From the listing below, copy each line that holds "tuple".
---- PROVIDED DATA
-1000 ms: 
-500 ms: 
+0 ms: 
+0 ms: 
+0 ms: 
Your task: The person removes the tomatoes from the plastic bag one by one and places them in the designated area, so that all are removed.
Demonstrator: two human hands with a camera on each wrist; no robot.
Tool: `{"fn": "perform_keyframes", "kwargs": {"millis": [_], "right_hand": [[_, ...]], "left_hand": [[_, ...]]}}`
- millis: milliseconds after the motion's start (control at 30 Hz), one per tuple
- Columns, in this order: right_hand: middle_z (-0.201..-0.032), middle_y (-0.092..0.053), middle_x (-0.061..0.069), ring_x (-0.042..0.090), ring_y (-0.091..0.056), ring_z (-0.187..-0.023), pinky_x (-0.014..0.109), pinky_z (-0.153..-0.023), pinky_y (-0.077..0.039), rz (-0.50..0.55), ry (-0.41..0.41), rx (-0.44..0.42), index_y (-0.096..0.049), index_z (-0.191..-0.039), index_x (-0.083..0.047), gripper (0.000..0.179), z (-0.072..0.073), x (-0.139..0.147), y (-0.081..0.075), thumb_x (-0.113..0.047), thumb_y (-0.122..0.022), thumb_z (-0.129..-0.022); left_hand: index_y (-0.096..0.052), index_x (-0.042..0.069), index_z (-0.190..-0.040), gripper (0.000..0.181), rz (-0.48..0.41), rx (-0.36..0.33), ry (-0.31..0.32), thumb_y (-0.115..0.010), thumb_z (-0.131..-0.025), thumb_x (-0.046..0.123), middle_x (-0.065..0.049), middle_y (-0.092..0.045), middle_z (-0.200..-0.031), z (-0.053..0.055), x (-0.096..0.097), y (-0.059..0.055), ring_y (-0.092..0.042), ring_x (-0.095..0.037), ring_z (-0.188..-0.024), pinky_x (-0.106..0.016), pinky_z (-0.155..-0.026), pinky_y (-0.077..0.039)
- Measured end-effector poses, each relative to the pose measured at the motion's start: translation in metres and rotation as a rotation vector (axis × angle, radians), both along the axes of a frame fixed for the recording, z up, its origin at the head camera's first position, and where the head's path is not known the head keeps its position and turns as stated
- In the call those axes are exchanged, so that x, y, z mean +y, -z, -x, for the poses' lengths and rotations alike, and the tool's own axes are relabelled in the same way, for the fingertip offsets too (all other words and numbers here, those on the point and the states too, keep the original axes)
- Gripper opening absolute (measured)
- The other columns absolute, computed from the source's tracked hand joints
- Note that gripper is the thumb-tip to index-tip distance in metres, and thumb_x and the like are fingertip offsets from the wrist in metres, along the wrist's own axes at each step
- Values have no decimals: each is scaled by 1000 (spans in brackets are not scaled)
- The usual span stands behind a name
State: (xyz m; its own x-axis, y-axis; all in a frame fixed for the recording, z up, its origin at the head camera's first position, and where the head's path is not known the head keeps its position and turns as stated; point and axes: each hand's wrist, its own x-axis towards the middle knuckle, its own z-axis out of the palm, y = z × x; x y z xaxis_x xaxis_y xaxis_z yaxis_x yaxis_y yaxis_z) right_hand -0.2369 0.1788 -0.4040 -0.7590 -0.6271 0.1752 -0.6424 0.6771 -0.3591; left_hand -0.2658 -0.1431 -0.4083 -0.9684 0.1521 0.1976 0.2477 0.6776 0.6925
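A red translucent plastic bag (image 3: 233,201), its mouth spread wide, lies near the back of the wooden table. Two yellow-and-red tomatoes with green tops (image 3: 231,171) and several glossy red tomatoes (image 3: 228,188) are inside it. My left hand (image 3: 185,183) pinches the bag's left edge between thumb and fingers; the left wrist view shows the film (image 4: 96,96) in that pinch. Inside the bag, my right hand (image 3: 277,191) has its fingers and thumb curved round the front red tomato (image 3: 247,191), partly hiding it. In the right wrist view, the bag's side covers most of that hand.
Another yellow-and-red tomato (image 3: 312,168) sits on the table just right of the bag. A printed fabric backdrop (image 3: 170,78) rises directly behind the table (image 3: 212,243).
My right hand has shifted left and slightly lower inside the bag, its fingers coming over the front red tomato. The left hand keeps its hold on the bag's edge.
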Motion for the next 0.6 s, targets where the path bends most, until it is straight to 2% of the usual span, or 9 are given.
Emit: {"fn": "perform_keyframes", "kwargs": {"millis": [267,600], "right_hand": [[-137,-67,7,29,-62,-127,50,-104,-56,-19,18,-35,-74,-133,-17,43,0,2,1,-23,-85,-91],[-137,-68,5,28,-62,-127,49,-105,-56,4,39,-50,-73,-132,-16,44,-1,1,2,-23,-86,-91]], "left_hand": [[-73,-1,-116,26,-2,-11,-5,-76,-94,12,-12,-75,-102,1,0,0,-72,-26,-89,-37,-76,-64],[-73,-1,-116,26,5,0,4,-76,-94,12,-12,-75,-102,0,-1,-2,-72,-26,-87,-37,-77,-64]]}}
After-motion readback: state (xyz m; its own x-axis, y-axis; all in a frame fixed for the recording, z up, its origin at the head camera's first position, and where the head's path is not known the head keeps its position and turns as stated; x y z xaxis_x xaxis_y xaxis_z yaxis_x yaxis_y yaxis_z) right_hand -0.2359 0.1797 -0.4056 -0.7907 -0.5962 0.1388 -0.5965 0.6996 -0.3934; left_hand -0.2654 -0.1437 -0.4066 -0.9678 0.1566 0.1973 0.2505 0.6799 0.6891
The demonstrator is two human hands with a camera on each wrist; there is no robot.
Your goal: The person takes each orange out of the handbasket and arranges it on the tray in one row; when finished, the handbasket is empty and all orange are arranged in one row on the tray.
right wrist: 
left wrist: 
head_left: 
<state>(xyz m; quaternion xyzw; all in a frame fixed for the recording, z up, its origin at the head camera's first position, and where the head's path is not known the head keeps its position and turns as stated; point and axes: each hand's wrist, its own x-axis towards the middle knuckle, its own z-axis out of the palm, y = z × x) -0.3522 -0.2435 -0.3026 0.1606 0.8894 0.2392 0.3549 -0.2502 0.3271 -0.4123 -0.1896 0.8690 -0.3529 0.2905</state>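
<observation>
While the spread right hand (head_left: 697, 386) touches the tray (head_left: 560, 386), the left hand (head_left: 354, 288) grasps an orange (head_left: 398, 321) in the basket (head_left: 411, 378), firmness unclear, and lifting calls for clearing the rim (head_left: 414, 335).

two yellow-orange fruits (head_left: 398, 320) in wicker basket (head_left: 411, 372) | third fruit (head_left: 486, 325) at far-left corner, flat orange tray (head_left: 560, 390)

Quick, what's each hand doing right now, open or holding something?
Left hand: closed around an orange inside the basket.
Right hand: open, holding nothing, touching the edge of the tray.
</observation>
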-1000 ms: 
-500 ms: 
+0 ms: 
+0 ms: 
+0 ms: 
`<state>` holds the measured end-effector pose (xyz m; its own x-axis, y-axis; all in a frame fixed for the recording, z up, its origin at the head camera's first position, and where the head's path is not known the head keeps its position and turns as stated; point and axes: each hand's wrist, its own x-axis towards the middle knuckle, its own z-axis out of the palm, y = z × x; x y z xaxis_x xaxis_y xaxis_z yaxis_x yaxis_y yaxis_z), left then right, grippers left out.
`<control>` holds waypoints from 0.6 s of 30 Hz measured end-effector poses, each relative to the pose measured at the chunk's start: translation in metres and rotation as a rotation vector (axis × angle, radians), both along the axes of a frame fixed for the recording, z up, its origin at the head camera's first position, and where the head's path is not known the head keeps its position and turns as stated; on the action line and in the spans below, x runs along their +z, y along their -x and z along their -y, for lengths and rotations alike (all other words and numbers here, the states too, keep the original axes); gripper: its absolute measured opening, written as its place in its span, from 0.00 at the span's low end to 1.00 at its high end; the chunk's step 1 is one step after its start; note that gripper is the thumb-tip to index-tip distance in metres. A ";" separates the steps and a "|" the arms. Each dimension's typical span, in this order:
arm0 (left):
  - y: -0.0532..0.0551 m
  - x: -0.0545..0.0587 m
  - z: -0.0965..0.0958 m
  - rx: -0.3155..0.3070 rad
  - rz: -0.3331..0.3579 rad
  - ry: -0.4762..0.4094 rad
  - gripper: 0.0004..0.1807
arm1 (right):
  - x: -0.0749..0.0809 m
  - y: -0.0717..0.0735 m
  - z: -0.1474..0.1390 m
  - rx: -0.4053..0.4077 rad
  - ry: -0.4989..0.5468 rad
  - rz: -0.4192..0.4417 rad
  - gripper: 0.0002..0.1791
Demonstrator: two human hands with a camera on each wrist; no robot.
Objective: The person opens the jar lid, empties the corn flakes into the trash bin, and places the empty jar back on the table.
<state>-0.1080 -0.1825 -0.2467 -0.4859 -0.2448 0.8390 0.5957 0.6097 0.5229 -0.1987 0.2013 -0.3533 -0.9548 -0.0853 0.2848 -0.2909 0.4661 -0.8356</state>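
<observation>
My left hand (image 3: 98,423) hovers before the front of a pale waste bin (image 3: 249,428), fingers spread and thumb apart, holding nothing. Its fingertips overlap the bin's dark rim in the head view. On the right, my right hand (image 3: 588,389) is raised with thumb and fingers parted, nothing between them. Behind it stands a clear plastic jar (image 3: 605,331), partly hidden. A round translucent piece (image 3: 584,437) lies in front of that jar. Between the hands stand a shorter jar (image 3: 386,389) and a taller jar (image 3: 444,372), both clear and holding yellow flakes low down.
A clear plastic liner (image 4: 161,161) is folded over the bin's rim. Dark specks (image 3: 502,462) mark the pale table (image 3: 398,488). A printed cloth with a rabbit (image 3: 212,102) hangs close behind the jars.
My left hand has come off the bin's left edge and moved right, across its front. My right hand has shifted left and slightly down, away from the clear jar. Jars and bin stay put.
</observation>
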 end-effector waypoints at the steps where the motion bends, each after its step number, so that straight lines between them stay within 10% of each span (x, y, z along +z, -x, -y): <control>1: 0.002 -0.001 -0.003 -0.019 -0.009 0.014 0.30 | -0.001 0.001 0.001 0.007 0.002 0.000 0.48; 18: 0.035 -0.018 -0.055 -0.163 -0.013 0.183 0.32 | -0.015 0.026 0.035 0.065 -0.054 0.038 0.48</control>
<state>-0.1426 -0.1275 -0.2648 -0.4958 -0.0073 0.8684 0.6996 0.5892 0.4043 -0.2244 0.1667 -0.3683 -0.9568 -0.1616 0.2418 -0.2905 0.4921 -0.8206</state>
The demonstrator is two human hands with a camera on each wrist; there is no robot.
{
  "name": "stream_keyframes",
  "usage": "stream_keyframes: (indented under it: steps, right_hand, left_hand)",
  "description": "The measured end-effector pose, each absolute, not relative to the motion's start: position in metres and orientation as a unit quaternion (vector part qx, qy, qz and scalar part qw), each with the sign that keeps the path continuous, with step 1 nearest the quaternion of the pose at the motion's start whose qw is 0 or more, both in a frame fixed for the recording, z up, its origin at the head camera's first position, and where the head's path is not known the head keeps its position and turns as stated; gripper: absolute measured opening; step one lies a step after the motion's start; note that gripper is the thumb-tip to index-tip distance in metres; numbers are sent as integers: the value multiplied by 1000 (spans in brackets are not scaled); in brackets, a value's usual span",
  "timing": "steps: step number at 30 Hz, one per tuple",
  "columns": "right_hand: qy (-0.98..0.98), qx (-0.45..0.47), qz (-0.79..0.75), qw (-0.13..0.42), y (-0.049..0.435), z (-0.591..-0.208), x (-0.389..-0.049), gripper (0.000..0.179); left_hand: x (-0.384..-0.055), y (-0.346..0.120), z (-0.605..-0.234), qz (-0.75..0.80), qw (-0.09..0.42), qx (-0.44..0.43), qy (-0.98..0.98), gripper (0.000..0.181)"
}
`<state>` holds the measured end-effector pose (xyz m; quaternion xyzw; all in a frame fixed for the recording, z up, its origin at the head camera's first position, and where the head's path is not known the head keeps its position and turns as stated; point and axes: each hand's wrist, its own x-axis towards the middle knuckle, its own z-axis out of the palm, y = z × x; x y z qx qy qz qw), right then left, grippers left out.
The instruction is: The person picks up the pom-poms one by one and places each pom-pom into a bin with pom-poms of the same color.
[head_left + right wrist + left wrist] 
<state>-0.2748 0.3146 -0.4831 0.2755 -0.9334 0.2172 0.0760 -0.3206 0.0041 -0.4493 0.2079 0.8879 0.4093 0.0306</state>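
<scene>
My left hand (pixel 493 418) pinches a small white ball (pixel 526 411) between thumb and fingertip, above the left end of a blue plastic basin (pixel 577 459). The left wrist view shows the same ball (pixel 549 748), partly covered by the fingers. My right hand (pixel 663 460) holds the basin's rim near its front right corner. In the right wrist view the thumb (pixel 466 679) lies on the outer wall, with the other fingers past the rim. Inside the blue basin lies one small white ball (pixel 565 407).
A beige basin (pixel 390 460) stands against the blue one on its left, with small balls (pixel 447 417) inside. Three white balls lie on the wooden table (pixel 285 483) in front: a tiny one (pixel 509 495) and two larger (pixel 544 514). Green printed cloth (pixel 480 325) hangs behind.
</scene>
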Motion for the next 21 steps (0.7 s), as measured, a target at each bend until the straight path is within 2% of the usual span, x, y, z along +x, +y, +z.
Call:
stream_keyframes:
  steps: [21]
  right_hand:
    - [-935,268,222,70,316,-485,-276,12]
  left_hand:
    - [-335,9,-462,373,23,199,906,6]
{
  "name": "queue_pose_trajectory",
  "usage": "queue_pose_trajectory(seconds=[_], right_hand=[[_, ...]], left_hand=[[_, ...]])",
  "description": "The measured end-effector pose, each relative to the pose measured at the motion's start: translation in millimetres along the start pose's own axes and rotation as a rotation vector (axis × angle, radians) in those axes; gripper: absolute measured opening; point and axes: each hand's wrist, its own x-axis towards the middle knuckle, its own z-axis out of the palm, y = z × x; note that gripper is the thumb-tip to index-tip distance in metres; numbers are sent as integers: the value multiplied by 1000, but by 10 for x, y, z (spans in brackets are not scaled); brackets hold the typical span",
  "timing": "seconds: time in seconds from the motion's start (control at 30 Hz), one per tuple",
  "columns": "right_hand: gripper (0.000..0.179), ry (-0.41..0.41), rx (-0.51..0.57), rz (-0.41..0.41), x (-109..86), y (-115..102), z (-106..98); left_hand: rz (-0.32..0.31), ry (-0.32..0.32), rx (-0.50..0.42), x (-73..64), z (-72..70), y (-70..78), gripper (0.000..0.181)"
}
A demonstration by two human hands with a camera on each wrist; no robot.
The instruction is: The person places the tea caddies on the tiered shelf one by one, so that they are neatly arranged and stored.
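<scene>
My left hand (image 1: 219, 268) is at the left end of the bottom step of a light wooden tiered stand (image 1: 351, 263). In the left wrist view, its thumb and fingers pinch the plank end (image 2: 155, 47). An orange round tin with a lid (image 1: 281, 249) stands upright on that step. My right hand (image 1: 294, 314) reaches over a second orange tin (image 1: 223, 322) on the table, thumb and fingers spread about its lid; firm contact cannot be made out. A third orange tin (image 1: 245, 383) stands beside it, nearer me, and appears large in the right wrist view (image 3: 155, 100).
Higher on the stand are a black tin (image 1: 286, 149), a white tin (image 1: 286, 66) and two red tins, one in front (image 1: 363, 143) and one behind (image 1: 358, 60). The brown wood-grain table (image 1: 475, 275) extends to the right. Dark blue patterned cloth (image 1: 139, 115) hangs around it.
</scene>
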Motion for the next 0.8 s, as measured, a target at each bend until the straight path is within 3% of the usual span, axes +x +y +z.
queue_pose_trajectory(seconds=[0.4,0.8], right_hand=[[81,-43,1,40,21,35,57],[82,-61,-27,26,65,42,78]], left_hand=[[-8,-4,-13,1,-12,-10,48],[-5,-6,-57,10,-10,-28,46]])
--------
[WRITTEN ANSWER]
- millis: milliseconds after the motion's start (control at 30 Hz), one per tuple
  "timing": "steps: step number at 30 Hz, one per tuple",
  "timing": "seconds: time in seconds from the motion's start (control at 30 Hz), one per tuple",

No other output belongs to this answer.